Dr. Shneiderman demonstrated for us several amazing data analysis tools which have been developed at the HCIL, including LifeLines and EventFlow, two tools designed for temporal analysis and visualization of events. While these tools were designed to analyze medical events around patient care, I wondered if they could also be applied to analyze patterns used by attackers against my honeypots.
The first step was to take all of my honeypot logs and turn them into something EventFlow could understand. I imported the logs into Splunk, and started identifying fields. After careful consideration, the only fields I really care about for this analysis are the session number, source IP address, and the main commands being entered by the attacker, such as "who" "ls" "rm" etc. I combined the source IP and session number to create a session ID, so that EventFlow would treat each connection by each IP address separately.

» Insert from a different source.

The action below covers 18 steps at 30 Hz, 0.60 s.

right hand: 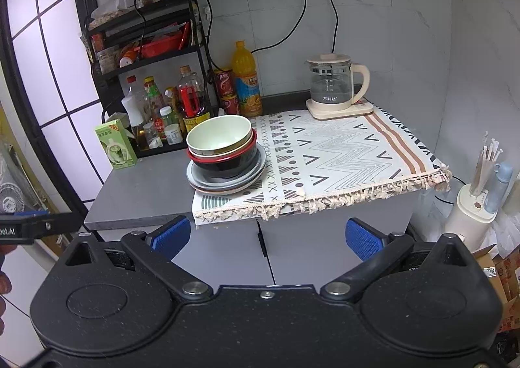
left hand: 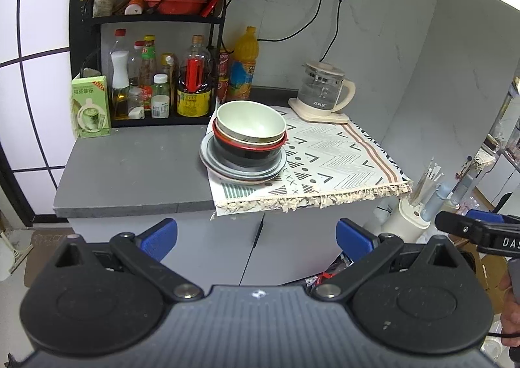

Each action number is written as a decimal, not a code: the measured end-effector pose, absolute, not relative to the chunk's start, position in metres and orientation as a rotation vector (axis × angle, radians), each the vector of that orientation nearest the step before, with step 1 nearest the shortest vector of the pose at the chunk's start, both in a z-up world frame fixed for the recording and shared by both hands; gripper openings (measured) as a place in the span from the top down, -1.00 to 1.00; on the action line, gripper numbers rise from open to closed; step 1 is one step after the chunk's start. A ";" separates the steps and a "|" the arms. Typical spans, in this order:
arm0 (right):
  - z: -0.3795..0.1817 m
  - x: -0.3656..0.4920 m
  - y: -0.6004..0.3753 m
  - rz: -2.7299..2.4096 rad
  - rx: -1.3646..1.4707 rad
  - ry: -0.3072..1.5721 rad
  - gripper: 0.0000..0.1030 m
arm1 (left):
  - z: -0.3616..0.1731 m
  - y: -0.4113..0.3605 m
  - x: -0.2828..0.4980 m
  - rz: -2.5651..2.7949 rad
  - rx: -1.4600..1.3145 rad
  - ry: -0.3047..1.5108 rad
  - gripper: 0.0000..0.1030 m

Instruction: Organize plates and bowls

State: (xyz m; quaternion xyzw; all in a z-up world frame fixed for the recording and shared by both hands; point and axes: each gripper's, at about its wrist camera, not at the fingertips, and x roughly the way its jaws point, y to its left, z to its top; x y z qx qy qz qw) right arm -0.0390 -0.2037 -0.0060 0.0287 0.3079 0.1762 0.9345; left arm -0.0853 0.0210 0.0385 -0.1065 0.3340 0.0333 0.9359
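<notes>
While both grippers hang in front of the counter, short of its front edge, nothing is held in either one: the left gripper [left hand: 256, 239] has its 2 blue-padded fingers spread wide, and the right gripper [right hand: 268, 238] is spread just as wide, with only the grey cabinet doors [right hand: 260, 254] showing between the pads. On the grey countertop [left hand: 130, 170] the dishes sit in 1 stack at the left end of a patterned cloth [right hand: 341, 153], partly overhanging the cloth's left edge onto bare counter. At the top is a pale green bowl [left hand: 250, 121], nested in a tan-rimmed bowl, which sits in a black bowl with a red rim [left hand: 248, 148]; under these lie grey plates [left hand: 242, 170], with a pale plate edge showing at the bottom. A glass kettle [right hand: 334, 83] on its cream base stands at the cloth's far right corner, well apart from the stack. Behind the stack are sauce bottles [left hand: 162, 85] on a black rack, an orange drink bottle [right hand: 245, 79], and a green carton [left hand: 91, 106] to the left.
</notes>
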 end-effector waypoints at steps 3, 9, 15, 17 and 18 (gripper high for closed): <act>-0.006 -0.038 -0.203 0.362 0.061 0.630 -0.99 | 0.038 0.020 -0.083 0.061 -0.212 0.684 -0.99; -0.008 -0.037 -0.203 0.364 0.061 0.627 -0.99 | 0.037 0.019 -0.076 0.051 -0.209 0.687 -0.99; -0.010 -0.033 -0.207 0.357 0.062 0.634 -0.99 | 0.035 0.012 -0.069 0.043 -0.202 0.693 -0.99; -0.010 -0.032 -0.208 0.359 0.066 0.635 -0.99 | 0.035 0.011 -0.067 0.046 -0.205 0.696 -0.99; -0.011 -0.032 -0.209 0.361 0.069 0.636 -0.99 | 0.035 0.010 -0.067 0.044 -0.204 0.696 -0.99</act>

After exporting the data from Splunk and a little formatting, I loaded the data into EventFlow. I removed the sessions which were extremely basic with only two commands or less during the session, as well as a few other records which were simple data gathering but no attempt at infecting the system with malware. This reduced the number of sessions from 24 down to 14.
Performing analysis on the data set which was left, the most common command in all sessions is "wget", a command used for retrieving files from the Internet using HTTP, which is typically how the attacker will pull down malware from the web to infect a system.

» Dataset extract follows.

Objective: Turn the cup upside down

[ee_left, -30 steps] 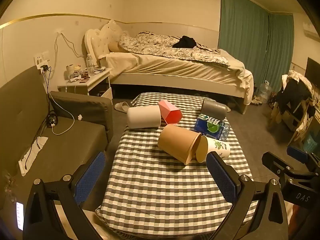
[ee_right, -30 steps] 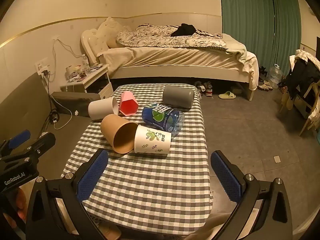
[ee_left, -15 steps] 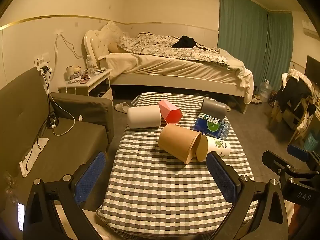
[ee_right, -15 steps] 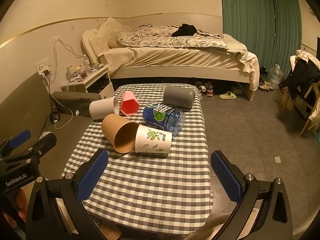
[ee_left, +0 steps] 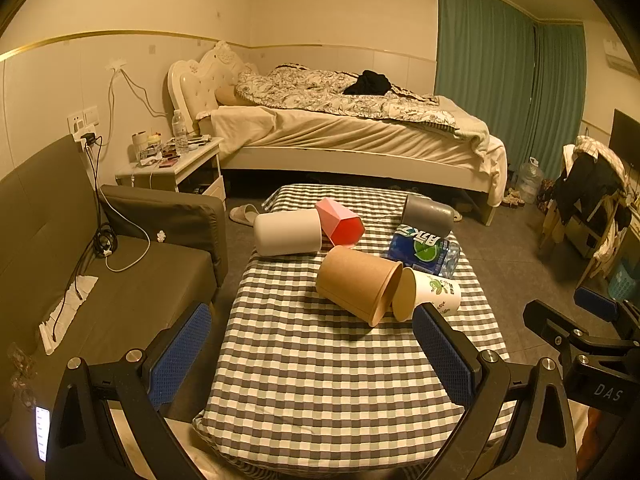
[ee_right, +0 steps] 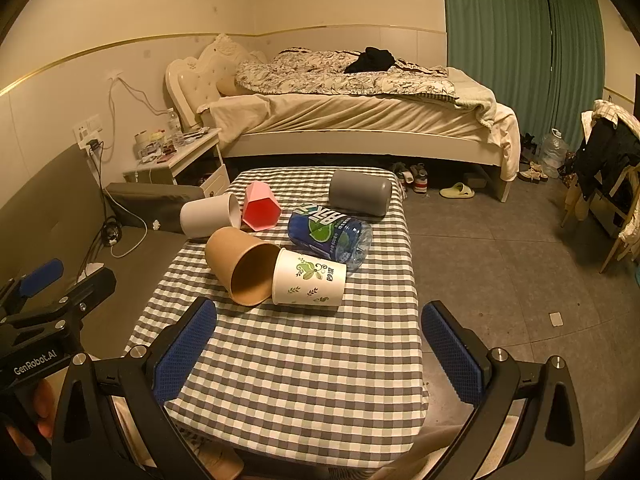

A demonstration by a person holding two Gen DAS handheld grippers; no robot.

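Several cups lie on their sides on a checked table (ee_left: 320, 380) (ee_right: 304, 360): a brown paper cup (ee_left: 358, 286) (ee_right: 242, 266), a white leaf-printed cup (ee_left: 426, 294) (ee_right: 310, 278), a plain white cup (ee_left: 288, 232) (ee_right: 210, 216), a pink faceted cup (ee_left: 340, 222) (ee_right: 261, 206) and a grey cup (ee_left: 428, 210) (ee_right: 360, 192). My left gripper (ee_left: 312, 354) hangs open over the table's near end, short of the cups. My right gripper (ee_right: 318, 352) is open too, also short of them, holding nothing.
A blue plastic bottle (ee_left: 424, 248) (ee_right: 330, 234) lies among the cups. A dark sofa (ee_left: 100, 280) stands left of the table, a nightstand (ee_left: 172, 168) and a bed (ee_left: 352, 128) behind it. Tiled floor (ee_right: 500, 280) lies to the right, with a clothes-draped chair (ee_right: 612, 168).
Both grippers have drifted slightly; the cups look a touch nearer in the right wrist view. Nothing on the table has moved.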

At first glance, there doesn't appear to be much in common between sessions prior to "wget". However, by simply removing a few commonly used commands such as "cd", patterns start to appear prior to wget.
A pattern can then be seen that in 10 sessions, the session starts with "w" or "who" prior to issuing a "wget". For those not familiar with the command, "who" allows the user to see who else is logged onto the system.

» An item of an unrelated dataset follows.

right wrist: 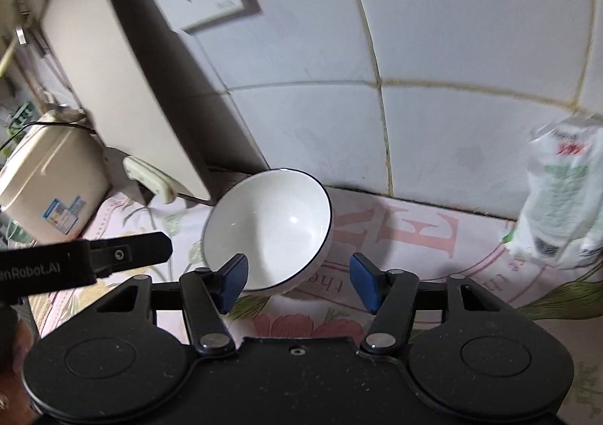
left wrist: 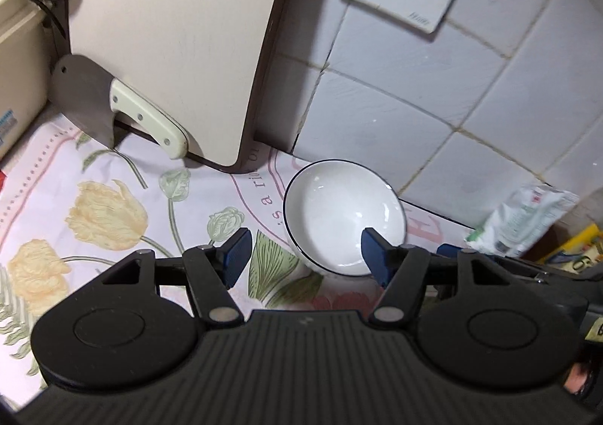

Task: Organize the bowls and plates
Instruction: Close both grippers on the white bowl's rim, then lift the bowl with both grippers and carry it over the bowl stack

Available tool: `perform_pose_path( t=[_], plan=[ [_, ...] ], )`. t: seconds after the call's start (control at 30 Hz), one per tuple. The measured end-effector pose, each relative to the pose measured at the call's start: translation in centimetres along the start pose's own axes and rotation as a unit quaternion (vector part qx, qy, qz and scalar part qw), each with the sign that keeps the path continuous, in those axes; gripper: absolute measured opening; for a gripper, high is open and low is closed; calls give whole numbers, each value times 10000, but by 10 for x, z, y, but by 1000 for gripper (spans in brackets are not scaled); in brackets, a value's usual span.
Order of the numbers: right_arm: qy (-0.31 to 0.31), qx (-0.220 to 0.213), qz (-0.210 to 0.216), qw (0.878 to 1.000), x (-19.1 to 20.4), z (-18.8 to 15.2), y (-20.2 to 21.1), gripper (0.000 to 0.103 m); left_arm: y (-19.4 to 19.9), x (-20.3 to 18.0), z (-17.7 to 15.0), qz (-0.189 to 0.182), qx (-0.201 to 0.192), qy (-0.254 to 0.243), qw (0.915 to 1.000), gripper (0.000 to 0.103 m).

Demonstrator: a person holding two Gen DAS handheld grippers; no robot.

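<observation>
Behind bowl (left wrist: 339, 214): cleaver (left wrist: 84, 97) clear left-cam only; right shows bag (right wrist: 561, 199).

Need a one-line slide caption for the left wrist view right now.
Left gripper open above a floral cloth, nearing an empty dark-rimmed white bowl by the tiled wall.

Glossy glazed bowl (left wrist: 339, 214), printed cloth (left wrist: 113, 199), smooth wall tiles (left wrist: 414, 116)

Both wrist cameras look steeply down along their fingers, close above the desk (left wrist: 124, 176) — sharing the white bowl (left wrist: 339, 214) and tiled wall (left wrist: 395, 101).
</observation>
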State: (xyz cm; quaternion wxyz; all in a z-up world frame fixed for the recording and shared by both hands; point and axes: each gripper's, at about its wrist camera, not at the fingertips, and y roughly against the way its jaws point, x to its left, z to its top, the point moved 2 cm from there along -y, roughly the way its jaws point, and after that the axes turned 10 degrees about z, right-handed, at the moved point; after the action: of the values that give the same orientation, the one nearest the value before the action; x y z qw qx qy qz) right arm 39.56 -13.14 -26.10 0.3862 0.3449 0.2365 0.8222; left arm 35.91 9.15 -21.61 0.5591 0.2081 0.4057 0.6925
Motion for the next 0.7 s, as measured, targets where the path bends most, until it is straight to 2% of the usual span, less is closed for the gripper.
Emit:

So out of our original 24 example sessions on the honeypot, 41 percent started with a "who" command followed shortly afterwards with a "wget". Now in my experience as a Linux admin, both of these commands are rarely used, and almost never used together - so the false positive rate on this detection method should be pretty low. Perhaps detection systems should be designed to alert an administrator if this behavior is observed?
Would it be possible then to create "smart" intrusion detection systems based upon user behavior? Maybe. The "who"/"wget" example above is just one example of many behaviors an attacker performs when compromising a system. Other behaviors might not be as detectable. Banks already use similar behavior analysis methods to combat identity theft.
As I analyze additional attacks using this tool, hopefully more interesting insights can be provided into the behavior of attackers - such as patterns in SQL or PHP code injection attacks against my web based honeypot.
Many thanks to the University of Maryland for providing me access to this exciting tool!